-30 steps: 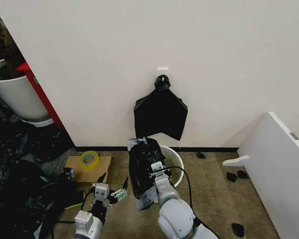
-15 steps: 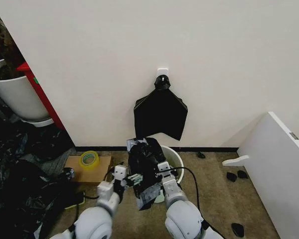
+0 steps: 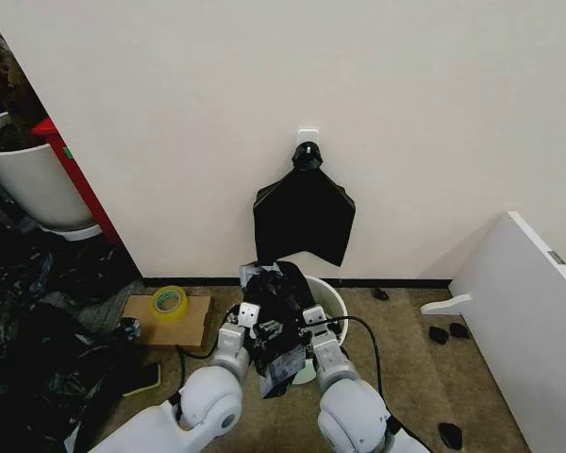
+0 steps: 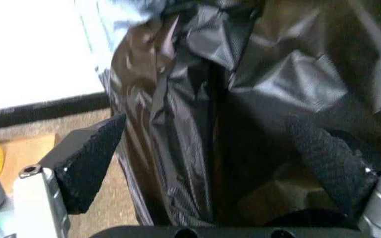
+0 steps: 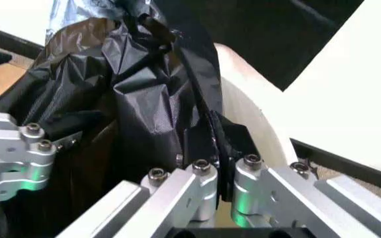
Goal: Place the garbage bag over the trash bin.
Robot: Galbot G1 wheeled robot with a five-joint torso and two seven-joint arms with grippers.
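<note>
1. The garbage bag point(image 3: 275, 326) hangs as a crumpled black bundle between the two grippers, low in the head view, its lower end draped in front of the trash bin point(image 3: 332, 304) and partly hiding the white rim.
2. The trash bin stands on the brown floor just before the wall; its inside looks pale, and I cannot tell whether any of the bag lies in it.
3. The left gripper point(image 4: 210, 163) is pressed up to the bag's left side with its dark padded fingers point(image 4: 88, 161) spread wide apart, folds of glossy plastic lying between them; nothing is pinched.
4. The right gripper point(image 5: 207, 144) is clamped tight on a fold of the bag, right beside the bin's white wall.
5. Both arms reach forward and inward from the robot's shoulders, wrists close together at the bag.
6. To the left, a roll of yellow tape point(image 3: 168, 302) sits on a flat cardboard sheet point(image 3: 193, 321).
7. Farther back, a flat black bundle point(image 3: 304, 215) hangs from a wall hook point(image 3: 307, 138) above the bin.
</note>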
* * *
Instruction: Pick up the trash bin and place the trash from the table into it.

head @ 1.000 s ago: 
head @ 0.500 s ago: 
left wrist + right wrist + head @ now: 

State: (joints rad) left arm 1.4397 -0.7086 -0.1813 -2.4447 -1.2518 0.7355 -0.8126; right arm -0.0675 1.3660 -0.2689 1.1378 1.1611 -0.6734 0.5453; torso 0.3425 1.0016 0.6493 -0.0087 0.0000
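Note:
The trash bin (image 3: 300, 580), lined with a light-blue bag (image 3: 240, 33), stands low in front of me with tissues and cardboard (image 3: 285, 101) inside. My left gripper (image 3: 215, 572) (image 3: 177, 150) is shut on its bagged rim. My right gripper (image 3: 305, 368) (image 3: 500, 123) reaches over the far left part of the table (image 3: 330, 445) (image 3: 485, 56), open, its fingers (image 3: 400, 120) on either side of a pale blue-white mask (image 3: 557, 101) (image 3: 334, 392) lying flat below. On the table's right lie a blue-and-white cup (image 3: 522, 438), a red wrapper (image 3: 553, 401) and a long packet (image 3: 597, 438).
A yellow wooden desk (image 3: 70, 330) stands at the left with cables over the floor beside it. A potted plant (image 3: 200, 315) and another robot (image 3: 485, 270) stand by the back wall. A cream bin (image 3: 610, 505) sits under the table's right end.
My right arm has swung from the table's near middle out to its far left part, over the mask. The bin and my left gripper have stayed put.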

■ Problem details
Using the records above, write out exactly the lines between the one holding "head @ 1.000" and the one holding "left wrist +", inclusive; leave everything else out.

■ Written answer
head @ 1.000 s ago: 
head @ 0.500 s ago: 
left wrist + right wrist + head @ now: 

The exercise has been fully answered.